National Cyber Security Centre
Cyber Authority outlines commitment to Northern Ireland online safety
Delegates of the National Cyber Security Centre visited Northern Ireland to outline ongoing work to help the nation thrive in the digital age.
- Delegates from UK’s National Cyber Security Centre visit Northern Ireland
- Chief Executive gives speech in Belfast and briefs Permanent Secretaries
- “Cyber security is a team sport and we should be optimistic about our ability to make a real difference here in Northern Ireland”
CYBER experts visiting Northern Ireland have outlined their work to help the nation thrive in the digital age – but warned of the challenges that lie ahead.
Delegates from the UK Government’s National Cyber Security Centre (NCSC) delivered a lecture at Queen’s University yesterday (19 October) and addressed senior civil servants in Belfast today (20 October).
The UK Government is fully committed to defending against digital threats and set up the NCSC last year through the five-year National Cyber Security Strategy, supported through £1.9 billion transformative investment.
The organisation works in a transparent manner and relies on good relationships with industry and government partners. In its first year, the NCSC managed 590 significant cyber incidents across the UK and has prevented tens of millions of attacks through pioneering Active Cyber Defence measures
NCSC CEO Ciaran Martin said:
“For too long, cyber security has been shrouded in mystique and fear - that’s not helpful. The most important thing leaders of organisations can do is to stop being afraid of the problem and try to understand it instead. Put simply, attacks are about return on investment, and cyber defence is about risk management and harm reduction.
“Digital attacks are a real risk to economic wellbeing in Northern Ireland and its citizens. They can cause widespread disruption to individuals, companies and public services.
"There's some great work going on around Northern Ireland, for example at Queen's, and we need strong partners across the whole of Northern Ireland society to combat the threat.”
The NCSC Chief Executive delivered the keynote speech at the KPMG Lecture Series in Belfast on Thursday 19 October, during which he spoke about the NCSC’s commitment to Northern Ireland, the organisation’s strategy and the changing nature of the threat.
He then discussed cyber security with the Permanent Secretaries Stocktake in Stormont Castle on Friday 20 October, welcoming an open discussion that included partnership work, nurturing talent and incident management at a local level.
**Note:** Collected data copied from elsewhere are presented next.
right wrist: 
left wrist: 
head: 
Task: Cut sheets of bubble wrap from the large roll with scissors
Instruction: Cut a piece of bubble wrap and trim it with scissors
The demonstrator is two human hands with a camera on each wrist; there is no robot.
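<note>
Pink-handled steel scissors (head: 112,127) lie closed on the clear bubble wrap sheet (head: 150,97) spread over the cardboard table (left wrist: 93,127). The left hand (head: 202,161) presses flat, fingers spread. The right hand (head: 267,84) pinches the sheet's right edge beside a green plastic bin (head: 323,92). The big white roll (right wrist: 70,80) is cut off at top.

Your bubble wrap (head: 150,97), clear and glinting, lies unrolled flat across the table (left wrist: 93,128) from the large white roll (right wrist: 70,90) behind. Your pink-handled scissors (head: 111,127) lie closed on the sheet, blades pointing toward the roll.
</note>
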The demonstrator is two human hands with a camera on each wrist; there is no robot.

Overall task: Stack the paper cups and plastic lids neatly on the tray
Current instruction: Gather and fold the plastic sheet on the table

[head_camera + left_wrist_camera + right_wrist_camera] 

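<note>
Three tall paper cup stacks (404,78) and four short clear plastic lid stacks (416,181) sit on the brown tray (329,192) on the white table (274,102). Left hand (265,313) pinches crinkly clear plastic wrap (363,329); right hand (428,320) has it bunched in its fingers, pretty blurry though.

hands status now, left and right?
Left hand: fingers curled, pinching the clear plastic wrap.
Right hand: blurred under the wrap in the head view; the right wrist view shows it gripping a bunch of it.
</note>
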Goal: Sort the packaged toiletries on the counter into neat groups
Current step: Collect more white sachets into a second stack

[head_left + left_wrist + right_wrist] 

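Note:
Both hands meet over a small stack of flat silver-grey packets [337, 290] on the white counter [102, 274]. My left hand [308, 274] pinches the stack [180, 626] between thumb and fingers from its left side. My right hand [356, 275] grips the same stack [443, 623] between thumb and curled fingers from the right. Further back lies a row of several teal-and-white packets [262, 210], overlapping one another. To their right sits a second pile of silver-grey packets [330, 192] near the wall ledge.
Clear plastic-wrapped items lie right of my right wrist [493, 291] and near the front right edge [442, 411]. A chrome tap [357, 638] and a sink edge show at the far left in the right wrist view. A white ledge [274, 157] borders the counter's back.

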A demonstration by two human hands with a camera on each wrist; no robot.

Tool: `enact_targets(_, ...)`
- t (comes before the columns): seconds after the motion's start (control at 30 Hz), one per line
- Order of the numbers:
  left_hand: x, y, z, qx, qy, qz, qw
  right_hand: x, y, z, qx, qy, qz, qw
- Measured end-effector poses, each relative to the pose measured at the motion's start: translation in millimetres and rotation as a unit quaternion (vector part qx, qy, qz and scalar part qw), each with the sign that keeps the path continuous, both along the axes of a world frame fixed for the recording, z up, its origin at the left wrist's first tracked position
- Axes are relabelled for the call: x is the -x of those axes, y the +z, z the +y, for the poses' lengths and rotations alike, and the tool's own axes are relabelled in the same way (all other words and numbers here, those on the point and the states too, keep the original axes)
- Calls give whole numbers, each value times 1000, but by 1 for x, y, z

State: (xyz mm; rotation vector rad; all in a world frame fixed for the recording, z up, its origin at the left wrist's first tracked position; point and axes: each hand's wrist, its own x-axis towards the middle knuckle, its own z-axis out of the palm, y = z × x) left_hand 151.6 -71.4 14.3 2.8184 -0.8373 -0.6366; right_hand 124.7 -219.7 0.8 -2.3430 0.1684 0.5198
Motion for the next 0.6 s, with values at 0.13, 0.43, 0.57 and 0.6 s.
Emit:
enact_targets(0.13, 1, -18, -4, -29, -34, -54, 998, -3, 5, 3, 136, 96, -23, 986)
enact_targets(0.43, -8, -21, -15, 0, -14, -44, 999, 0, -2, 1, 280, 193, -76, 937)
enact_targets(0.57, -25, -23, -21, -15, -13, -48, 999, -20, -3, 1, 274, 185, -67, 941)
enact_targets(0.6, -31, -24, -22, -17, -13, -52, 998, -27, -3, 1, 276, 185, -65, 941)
Professor Nola Hewitt-Dundas, Head of Queen’s Management School, said:
“Cyber security threats are fast becoming a major global and national issue for all organisations and businesses.
“This annual lecture series is one way that the Management School is working in partnership with KPMG to equip businesses to respond to serious technological challenges.
“We were delighted to welcome Mr Ciaran Martin, to deliver this year’s Queen’s Management School and Chief Executives’ Club Annual KPMG Lecture on this important topic of cyber security.”
Alison Whitney, NCSC Deputy Director for Digital Government, said:
“To mitigate and defend against cyber threats it’s vital that we have good relationships with public sector and business partners in Northern Ireland.
“As the lead technical authority on cyber, the NCSC actively promotes a culture where science and technology can thrive.
“We will do everything we can to support initiatives to build cyber security awareness in Northern Ireland, as well as sharing good cyber security practices.”
The NCSC manages national cyber security incidents, carries out real-time threat analysis and provides tailored sectoral advice.
Incidents will still happen, and when they do the NCSC website offers advice and information, including support 24 hours a day, 7 days a week, 365 days a year for incidents that need that level of engagement.